### Directions for this task
Verbatim output of the full listing is required.

^^^^^^^^^^^^^^^^

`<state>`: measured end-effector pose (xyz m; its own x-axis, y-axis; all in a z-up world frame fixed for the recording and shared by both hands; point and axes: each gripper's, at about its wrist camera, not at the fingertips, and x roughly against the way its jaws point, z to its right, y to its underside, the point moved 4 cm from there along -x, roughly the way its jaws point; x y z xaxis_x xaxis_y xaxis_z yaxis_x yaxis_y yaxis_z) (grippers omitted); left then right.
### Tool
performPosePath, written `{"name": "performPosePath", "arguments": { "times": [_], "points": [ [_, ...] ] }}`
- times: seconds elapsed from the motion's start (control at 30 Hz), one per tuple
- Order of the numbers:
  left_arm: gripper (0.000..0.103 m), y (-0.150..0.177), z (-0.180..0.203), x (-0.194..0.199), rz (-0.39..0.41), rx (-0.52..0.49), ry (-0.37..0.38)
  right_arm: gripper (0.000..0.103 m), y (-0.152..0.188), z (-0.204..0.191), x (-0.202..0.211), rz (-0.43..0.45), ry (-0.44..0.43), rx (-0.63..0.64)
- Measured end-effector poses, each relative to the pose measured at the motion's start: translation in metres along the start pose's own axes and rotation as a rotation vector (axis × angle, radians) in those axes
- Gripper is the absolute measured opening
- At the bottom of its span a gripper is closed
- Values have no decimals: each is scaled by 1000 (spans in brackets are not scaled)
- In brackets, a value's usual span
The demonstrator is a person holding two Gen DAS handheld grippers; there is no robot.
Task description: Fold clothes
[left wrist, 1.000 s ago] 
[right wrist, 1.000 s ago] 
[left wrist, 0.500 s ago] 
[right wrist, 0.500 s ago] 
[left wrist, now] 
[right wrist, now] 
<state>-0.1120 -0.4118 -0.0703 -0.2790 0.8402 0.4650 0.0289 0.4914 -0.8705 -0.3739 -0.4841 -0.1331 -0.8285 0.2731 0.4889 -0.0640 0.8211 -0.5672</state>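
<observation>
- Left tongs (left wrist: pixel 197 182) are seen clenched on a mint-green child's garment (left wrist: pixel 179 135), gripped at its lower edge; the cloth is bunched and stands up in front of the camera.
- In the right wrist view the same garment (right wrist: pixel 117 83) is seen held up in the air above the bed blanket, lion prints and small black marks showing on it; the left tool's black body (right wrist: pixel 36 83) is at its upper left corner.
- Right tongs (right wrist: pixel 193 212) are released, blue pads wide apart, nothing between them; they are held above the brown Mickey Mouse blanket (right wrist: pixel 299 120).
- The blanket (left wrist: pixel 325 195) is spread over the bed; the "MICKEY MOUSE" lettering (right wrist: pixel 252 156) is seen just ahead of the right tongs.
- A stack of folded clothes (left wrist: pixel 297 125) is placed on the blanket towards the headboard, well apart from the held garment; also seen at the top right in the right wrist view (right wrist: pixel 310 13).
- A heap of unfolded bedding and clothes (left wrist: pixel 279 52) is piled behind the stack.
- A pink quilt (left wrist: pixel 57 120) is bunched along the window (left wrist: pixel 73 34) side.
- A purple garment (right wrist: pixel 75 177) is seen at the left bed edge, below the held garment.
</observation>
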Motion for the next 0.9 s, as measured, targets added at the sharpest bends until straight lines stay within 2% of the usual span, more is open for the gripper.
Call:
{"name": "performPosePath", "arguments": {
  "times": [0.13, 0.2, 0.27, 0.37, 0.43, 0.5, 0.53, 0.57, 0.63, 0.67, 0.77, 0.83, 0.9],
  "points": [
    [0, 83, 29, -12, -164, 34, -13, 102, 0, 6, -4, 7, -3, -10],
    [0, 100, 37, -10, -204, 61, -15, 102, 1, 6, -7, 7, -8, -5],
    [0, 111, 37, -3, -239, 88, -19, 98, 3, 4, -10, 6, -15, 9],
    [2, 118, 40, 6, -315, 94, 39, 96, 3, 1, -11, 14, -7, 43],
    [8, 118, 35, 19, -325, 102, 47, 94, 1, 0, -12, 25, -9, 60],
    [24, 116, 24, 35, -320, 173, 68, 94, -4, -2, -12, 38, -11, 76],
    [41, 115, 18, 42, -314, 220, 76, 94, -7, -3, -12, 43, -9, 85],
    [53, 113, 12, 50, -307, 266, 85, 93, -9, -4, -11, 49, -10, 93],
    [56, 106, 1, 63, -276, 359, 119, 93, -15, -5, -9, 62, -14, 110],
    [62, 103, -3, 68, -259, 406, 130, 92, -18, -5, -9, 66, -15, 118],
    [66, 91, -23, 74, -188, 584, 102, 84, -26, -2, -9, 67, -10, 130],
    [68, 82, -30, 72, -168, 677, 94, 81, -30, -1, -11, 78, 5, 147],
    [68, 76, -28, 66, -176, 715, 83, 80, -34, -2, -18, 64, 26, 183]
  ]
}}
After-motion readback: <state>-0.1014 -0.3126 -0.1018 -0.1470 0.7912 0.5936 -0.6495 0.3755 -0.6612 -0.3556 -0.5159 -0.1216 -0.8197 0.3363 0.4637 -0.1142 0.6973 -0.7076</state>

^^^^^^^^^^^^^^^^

### Solution to the exercise
`<state>`: measured end-effector pose (xyz m; its own x-axis, y-axis; all in a z-up world frame fixed for the recording and shared by both hands; point and axes: each gripper's, at about its wrist camera, not at the fingertips, and x roughly against the way its jaws point, z to its right, y to its underside, the point moved 4 cm from there along -x, roughly the way its jaws point; x y z xaxis_x xaxis_y xaxis_z yaxis_x yaxis_y yaxis_z) (grippers omitted); left then right.
### Tool
performPosePath, written `{"name": "performPosePath", "arguments": { "times": [_], "points": [ [_, ...] ] }}`
- times: seconds elapsed from the motion's start (control at 30 Hz), one per tuple
- Order of the numbers:
  left_arm: gripper (0.000..0.103 m), y (-0.150..0.177), z (-0.180..0.203), x (-0.194..0.199), rz (-0.39..0.41), rx (-0.52..0.49), ry (-0.37..0.38)
  right_arm: gripper (0.000..0.103 m), y (-0.152..0.188), z (-0.204..0.191), x (-0.202..0.211), rz (-0.43..0.45), ry (-0.44..0.43), rx (-0.63..0.64)
- Measured end-effector poses, each relative to the pose measured at the motion's start: translation in metres along the start pose's own axes and rotation as a rotation vector (axis × angle, radians) in those axes
- Gripper is the absolute measured opening
- At the bottom of its span a gripper is closed
- Values have no decimals: each is scaled by 1000 (spans in brackets are not scaled)
- In brackets, a value's usual span
The demonstrator is a person holding two Gen DAS handheld grippers; there is no robot.
Task description: Fold clothes
[left wrist, 1.000 s ago] 
[right wrist, 1.000 s ago] 
[left wrist, 0.500 s ago] 
[right wrist, 0.500 s ago] 
[left wrist, now] 
[right wrist, now] 
<state>-0.1120 -0.4118 -0.0703 -0.2790 0.8402 0.4650 0.0289 0.4914 -0.8705 -0.3739 -0.4841 -0.1331 -0.8285 0.2731 0.4889 -0.0640 0.8211 -0.5672</state>
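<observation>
- Left tongs (left wrist: pixel 197 182) are seen clenched on a mint-green child's garment (left wrist: pixel 179 135), gripped at its lower edge; the cloth is bunched and stands up in front of the camera.
- In the right wrist view the same garment (right wrist: pixel 117 83) is seen held up in the air above the bed blanket, lion prints and small black marks showing on it; the left tool's black body (right wrist: pixel 36 83) is at its upper left corner.
- Right tongs (right wrist: pixel 193 212) are released, blue pads wide apart, nothing between them; they are held above the brown Mickey Mouse blanket (right wrist: pixel 299 120).
- The blanket (left wrist: pixel 325 195) is spread over the bed; the "MICKEY MOUSE" lettering (right wrist: pixel 252 156) is seen just ahead of the right tongs.
- A stack of folded clothes (left wrist: pixel 297 125) is placed on the blanket towards the headboard, well apart from the held garment; also seen at the top right in the right wrist view (right wrist: pixel 310 13).
- A heap of unfolded bedding and clothes (left wrist: pixel 279 52) is piled behind the stack.
- A pink quilt (left wrist: pixel 57 120) is bunched along the window (left wrist: pixel 73 34) side.
- A purple garment (right wrist: pixel 75 177) is seen at the left bed edge, below the held garment.
</observation>
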Motion for the next 0.9 s, as measured, targets added at the sharpest bends until straight lines stay within 2% of the usual span, more is open for the gripper.
Call:
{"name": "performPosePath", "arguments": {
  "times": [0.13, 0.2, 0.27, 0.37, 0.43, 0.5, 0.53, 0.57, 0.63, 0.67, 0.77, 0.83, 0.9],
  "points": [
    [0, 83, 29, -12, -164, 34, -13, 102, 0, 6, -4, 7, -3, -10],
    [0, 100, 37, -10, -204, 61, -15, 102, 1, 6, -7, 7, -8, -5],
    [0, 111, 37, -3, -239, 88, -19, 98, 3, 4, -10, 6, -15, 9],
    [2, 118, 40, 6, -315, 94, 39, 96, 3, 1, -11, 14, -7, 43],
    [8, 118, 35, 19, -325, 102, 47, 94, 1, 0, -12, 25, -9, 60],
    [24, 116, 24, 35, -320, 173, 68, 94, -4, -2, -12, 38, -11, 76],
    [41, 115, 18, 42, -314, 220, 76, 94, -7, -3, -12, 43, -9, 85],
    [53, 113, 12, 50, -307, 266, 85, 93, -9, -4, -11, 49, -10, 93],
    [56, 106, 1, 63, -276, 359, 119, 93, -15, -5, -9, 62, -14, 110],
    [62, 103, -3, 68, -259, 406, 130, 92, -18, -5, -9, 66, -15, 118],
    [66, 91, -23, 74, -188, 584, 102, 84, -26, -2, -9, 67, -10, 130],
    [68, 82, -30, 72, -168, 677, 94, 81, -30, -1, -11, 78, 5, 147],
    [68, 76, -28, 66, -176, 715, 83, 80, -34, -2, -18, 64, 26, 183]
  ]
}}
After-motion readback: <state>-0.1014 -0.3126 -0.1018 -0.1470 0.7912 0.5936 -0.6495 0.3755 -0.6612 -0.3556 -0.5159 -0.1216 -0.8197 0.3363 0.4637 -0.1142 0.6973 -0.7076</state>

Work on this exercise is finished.